None of this is a knock. A firewall that sees everything is how firewalls work. But "the gateway holds all the keys and reads all the traffic" is a sentence worth saying out loud before you deploy one, because it tells you exactly what to protect.

§5What it means for builders

Two weeks ago we wrote about Bastion, which gives every agent its own microVM, and we made a point then that we will make again now: isolation has two halves. Bastion solves the first, the blast radius between agents, so agent A cannot wreck agent B. The half it left open was the blast radius inside a single agent. A perfectly isolated agent still holds your key and your write access, and, we wrote, that is a permissions question, and no hypervisor answers it.

Claw Patrol is an answer to exactly that question. It does nothing about neighbours. It is entirely about what one agent is allowed to do with the authority it was given. And it draws that boundary at the wire rather than inside the agent, which is the move worth taking away. We have admitted before that our own hardest gap is that we cannot reliably hook everything a background agent's shell does. A control that lives below the process, on the connection, sidesteps that, because it never has to trust the process in the first place.

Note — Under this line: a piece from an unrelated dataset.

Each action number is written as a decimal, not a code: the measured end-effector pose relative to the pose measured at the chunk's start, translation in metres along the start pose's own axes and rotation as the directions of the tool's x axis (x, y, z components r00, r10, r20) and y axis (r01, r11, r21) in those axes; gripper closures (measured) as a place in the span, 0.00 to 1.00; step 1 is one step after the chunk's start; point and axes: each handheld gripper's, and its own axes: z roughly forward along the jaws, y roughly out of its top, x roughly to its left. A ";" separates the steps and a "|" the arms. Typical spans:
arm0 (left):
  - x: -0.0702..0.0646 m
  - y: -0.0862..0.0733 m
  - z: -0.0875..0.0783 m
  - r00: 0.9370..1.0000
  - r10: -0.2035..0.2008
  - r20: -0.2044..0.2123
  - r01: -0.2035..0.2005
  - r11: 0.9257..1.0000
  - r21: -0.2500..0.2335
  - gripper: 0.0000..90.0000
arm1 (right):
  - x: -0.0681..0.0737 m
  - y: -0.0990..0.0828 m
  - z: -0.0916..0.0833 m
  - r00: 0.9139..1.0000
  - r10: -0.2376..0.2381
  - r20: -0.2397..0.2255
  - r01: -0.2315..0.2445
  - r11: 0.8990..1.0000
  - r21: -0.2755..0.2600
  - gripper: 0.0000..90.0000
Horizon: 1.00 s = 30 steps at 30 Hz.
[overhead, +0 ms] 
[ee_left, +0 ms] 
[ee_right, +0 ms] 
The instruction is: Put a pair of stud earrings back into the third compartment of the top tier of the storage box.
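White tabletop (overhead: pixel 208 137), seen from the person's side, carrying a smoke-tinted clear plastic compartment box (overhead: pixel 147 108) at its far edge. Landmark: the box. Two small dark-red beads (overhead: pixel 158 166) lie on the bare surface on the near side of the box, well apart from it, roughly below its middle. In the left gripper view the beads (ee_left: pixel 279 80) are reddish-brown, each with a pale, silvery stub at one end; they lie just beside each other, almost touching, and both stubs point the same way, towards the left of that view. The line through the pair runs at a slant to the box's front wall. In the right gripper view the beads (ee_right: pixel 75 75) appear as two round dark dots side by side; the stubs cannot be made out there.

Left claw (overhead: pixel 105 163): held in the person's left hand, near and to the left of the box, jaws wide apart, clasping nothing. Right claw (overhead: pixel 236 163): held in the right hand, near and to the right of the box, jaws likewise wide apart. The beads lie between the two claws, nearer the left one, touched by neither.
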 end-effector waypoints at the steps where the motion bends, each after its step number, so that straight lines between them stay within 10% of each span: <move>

So the thing to notice is not a product, it is a direction. The unit of isolation moved from the process to the machine with Bastion. The unit of control is now moving from the agent to the connection. You put the machine around the agent to protect its neighbours, and you put the gateway in front of it to protect everything it can reach. Buy neither expecting it to do the other job. The interesting part was never the firewall. It is that the trustworthy place to enforce a rule is the one the agent cannot touch.


Methodology note. We cover this because Workloft runs an autonomous background-agent fleet, so "what is the agent allowed to reach" is an operational question here, not a thought experiment. We flagged this exact gap twice already: in our Bastion piece (machine isolation does not bound within-agent authority) and in our own incident write-ups, where we admitted we cannot reliably hook everything a subagent's shell does. Claw Patrol is Deno's launch, not ours. We are arguing about what it means, not claiming we built it. The angle is layer: the trustworthy place to enforce a rule is the one the agent cannot touch. Sources: deno.com/blog/clawpatrol, clawpatrol.dev, github.com/denoland/clawpatrol, and the Show HN thread.